Skip to content

Reasoning overview

This guide orients you across the systems, checkpoints, and metrics that define the reasoning roadmap. Keep it close when triaging milestones or proposing architectural changes.

Milestone guardrails

Milestone Gate Acceptance notes
M0 Trace coverage ≥95% on curated templates Validate with codex metrics summarize --metric reasoning.trace_coverage.
M1 Curriculum win rate ≥0.55 on benchmarks/cot-lite Run the curriculum smoke in First principles curricula.
M2 Shadow latency p95 ≤700 ms Capture with codex deploy --dry-run --latency-report.
M3 Weekly redeploy cadence with zero manual overrides Enforced by the deployment checklist in templates/.
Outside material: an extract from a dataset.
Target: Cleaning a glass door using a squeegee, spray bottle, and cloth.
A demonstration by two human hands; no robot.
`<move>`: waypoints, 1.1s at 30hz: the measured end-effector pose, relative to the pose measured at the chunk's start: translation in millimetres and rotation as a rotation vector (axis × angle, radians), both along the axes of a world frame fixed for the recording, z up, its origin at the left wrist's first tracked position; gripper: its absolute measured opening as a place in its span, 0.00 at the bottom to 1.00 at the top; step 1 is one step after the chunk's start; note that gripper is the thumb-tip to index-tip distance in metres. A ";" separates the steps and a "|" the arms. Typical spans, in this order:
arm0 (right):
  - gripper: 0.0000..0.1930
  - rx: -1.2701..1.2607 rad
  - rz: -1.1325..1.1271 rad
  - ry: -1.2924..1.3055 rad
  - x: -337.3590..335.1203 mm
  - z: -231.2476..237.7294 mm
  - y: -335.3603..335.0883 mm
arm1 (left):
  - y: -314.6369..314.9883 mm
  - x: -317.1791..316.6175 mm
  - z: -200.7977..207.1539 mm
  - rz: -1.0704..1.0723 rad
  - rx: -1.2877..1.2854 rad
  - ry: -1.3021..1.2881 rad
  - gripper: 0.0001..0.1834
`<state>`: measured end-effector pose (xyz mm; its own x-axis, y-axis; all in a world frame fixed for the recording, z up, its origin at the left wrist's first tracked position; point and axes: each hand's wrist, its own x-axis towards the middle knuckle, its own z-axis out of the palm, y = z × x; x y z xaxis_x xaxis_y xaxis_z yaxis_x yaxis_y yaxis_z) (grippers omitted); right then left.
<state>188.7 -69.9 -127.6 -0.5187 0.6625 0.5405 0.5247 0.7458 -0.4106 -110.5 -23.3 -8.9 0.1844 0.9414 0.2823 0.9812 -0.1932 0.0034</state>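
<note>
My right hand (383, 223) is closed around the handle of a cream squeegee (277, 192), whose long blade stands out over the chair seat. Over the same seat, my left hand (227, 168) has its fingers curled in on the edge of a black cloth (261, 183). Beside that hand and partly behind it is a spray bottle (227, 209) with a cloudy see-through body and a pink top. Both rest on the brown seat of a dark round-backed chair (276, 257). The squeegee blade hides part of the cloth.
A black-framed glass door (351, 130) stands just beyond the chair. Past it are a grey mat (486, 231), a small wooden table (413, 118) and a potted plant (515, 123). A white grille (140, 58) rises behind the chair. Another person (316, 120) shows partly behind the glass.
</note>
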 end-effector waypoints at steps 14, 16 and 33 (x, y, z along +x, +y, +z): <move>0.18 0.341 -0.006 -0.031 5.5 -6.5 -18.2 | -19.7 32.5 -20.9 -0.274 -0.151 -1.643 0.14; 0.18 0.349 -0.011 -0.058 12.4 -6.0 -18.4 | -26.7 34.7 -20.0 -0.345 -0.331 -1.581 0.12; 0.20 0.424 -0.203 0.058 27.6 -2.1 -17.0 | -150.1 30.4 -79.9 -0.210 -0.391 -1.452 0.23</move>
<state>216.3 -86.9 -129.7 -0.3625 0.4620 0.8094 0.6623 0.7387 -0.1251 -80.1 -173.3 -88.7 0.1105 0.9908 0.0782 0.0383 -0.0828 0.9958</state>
Milestones build sequentially: do not advance without closing action items or documenting explicit risk trade-offs in status_updates/.

Systems topology

  1. Authoring — Hydra defaults stitch reasoning templates from configs/training/reasoning/ with classical knobs. Updating a template requires bumping the manifest digest and notifying deployment partners.
  2. Training — Training and trace capture are coordinated by the unified training stack:
  3. src/codex_ml/training/unified_training.py exposes configuration for curriculum phases, continual replay, and resume strategy,
  4. src/codex_ml/train_loop.py executes a single run, attaches the reasoning harness, and logs traces / checkpoints. When these docs refer to "the trainer", they mean this pair of modules (plus the Hydra overlays in configs/training/reasoning/*), not a class literally named ReasoningTrainer. Trace payloads mirror the schema described in ../reference/reasoning_trace.md.
  5. Evaluation — Evaluators register under codex_ml.eval.registry. The reasoning profile uses tiered NDJSON ledgers (.codex/metrics/reasoning.ndjson) that feed status reports.
  6. Deployment — Serving pods mount bespoke model bundles and rely on codex deploy to enforce manifest parity.

When proposing topology changes, update ../diagrams/architecture.svg and include a short rationale in status_updates/.

Training pipeline

  1. Select a template: codex reasoning-templates list → choose an entry (for example baseline).
  2. Compose overrides:
    codex-train +reasoning=baseline \
      curriculum.phase_schedule=starter \
      training.max_steps=500
    
  3. Inspect traces:
    codex metrics summarize --metric reasoning.trace_coverage \
      --source .codex/metrics/reasoning.ndjson
    
  4. Promote artifacts via codex register --bundle ... --tag reasoning/<milestone>.

Use the curriculum.phase_schedule knob to align experiment duration with milestone targets. For ablations, document the variant name in training.output_dir so trace comparisons remain legible.

Evaluation pipeline

  1. Generate evaluation inputs with codex datasets materialize --preset reasoning/baseline.
  2. Run the evaluator:
    codex evaluate --config configs/evaluation/reasoning.yaml \
      --run-id reasoning-milestone-m1 \
      --log-metrics .codex/metrics/reasoning.ndjson
    
  3. Append commentary to status_updates/<milestone>.md summarising regressions or deltas.
  4. Trigger the optional smoke: codex evaluate --config ... --metrics-only for dashboard-friendly output.

Deployment pipeline

  1. Validate manifests:
    codex deploy --config configs/deploy/reasoning_pod.yaml \
      --run-metadata-dir runs/train_loop/latest \
      --dry-run
    
    The deploy command consumes the offline run_metadata.json emitted by the training pipeline. Point --run-metadata-dir at the directory containing that file (for example, runs/train_loop/latest).
  2. Shadow host in the target environment and confirm p95 latency ≤700 ms.
  3. Update ../deployment/reasoning_pod.md with any override notes.
  4. Promote the template via codex reasoning-templates explain <name> and store the explanation alongside the rollout PR.

Observability

  • Trace ledger — .codex/metrics/reasoning.ndjson (mirrors the evaluation ledger for quick correlation).
  • Model registry — artifacts/runs/<experiment> seeded by codex register.
  • Redeploy dashboard — Link your dashboards in ../status_updates/README.md so releases can reference the same views.

Keep observability wiring hermetic: do not rely on third-party plugins without documenting mocks or fallbacks.